> What the task requires: Below is some data. Retype exactly the lines starting at the one with "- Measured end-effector" and ending at the one with "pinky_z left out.".

::: Collected material :::

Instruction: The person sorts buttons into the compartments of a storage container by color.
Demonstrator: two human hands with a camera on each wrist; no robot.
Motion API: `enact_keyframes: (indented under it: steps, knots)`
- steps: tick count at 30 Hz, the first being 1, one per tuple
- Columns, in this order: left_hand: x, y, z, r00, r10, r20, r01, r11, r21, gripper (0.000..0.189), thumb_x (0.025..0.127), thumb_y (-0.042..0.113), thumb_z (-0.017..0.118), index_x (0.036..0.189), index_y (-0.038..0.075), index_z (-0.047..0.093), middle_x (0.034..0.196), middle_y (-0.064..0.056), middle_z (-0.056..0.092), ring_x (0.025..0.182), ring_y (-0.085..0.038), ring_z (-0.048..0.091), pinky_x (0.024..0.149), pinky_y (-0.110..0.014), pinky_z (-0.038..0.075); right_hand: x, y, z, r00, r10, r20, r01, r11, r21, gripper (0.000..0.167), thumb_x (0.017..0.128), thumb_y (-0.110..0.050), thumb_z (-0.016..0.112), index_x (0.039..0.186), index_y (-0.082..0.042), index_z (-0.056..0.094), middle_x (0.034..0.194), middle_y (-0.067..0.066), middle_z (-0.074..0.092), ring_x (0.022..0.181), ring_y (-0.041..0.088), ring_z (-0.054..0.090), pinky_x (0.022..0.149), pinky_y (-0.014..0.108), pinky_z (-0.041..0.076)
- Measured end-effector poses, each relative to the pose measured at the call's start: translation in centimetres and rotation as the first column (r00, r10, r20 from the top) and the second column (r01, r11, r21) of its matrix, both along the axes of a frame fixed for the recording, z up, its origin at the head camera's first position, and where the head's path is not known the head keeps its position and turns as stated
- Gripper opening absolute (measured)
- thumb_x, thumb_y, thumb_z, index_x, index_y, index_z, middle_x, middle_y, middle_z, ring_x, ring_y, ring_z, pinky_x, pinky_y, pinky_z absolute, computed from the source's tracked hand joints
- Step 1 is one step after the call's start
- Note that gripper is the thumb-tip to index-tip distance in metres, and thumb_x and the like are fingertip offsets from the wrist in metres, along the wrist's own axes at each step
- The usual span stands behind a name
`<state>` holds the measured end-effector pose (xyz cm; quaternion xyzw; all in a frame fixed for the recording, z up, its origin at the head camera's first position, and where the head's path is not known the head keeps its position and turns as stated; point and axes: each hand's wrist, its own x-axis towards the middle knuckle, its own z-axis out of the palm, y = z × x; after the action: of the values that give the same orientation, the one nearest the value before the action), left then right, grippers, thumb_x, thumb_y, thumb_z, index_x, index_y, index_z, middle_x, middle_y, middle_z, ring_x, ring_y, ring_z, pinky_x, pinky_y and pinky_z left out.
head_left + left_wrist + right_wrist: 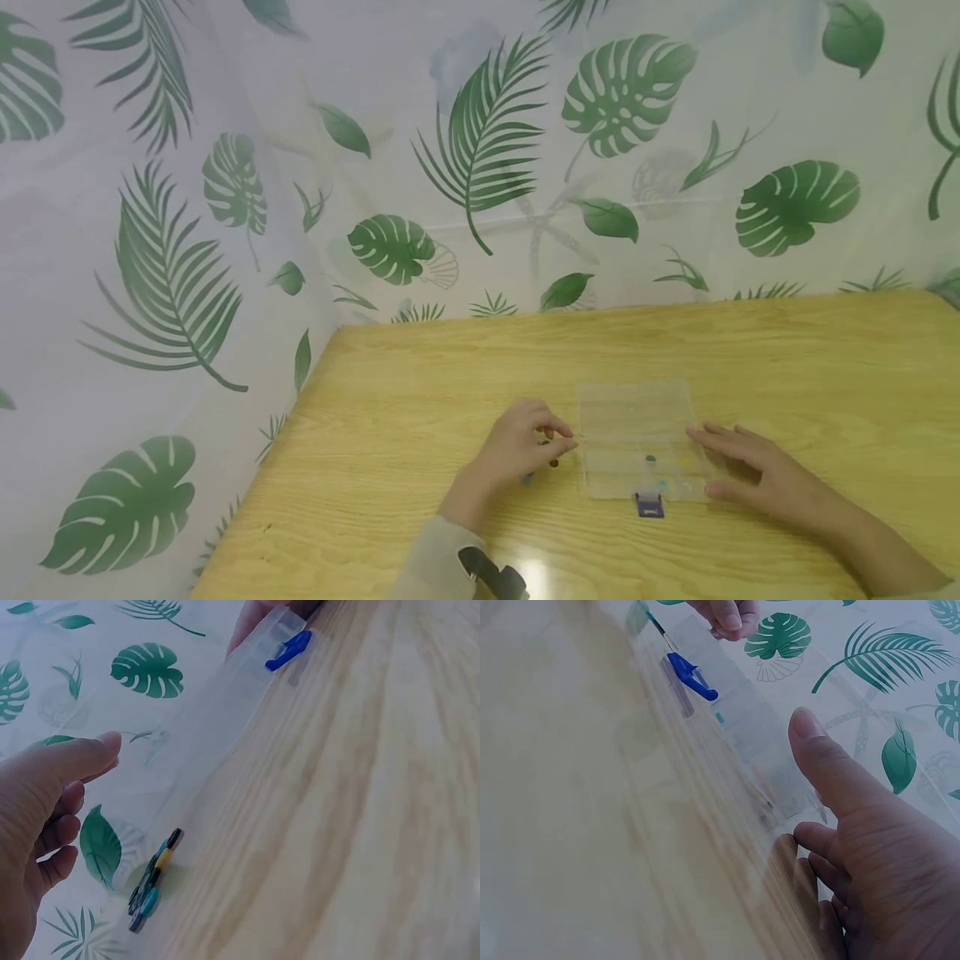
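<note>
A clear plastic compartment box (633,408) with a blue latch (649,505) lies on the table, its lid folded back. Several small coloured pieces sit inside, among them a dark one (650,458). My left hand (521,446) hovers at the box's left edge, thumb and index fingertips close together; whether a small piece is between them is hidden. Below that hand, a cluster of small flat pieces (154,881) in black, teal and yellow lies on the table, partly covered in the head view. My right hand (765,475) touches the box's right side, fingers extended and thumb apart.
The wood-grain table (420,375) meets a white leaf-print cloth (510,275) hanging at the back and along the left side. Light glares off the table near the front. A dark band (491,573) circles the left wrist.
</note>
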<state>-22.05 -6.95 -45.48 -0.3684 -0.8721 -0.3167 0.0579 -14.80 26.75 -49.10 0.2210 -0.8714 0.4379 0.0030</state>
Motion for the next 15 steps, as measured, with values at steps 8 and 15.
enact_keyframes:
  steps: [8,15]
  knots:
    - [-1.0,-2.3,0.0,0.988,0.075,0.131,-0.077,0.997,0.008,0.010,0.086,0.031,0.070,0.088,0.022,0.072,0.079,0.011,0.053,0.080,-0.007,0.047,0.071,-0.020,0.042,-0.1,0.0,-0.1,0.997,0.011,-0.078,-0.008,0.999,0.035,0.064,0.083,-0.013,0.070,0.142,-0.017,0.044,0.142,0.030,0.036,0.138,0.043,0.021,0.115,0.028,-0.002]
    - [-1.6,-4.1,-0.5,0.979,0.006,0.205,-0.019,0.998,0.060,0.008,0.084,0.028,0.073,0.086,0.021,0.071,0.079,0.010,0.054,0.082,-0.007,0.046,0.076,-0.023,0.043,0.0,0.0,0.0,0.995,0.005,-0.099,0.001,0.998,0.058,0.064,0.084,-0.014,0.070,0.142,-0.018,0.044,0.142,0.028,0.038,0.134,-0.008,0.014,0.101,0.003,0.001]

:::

> Result for this task:
- Measured end-effector poses, each relative to the pose measured at the call's start: translation in centimetres and rotation as the first column (r00, r10, r20 from the top) and the second column (r01, r11, r21) of its matrix, both along the axes of a frame fixed for the recording, z up, its origin at the head camera's first position, and where the head's path is not known the head keeps its position and turns as stated
- Gripper opening absolute (measured)
- thumb_x, thumb_y, thumb_z, index_x, index_y, index_z, middle_x, middle_y, middle_z, ring_x, ring_y, ring_z, pinky_x, pinky_y, pinky_z absolute, computed from the source's tracked hand joints
- Step 1 is one step after the call's start
- Note that gripper is the thumb-tip to index-tip distance in metres, and thumb_x and the like are fingertip offsets from the wrist in metres, along the wrist's own axes at each step
- The usual span stands behind a name
`<state>` holds the measured end-effector pose (xyz cm; quaternion xyzw; all in a frame fixed for the recording, z up, its origin at the head camera's first position, and where the head's path is not known the head keeps its position and turns as stated; point and axes: each hand's wrist, its own x-axis towards the middle knuckle, its own z-axis out of the palm, y = z × x; after the action: of the values that give the same orientation, the one nearest the value before the action), left then right, grippers, thumb_x, thumb_y, thumb_z, index_x, index_y, index_z, middle_x, middle_y, middle_z, ring_x, ring_y, ring_z, pinky_x, pinky_y and pinky_z left out.

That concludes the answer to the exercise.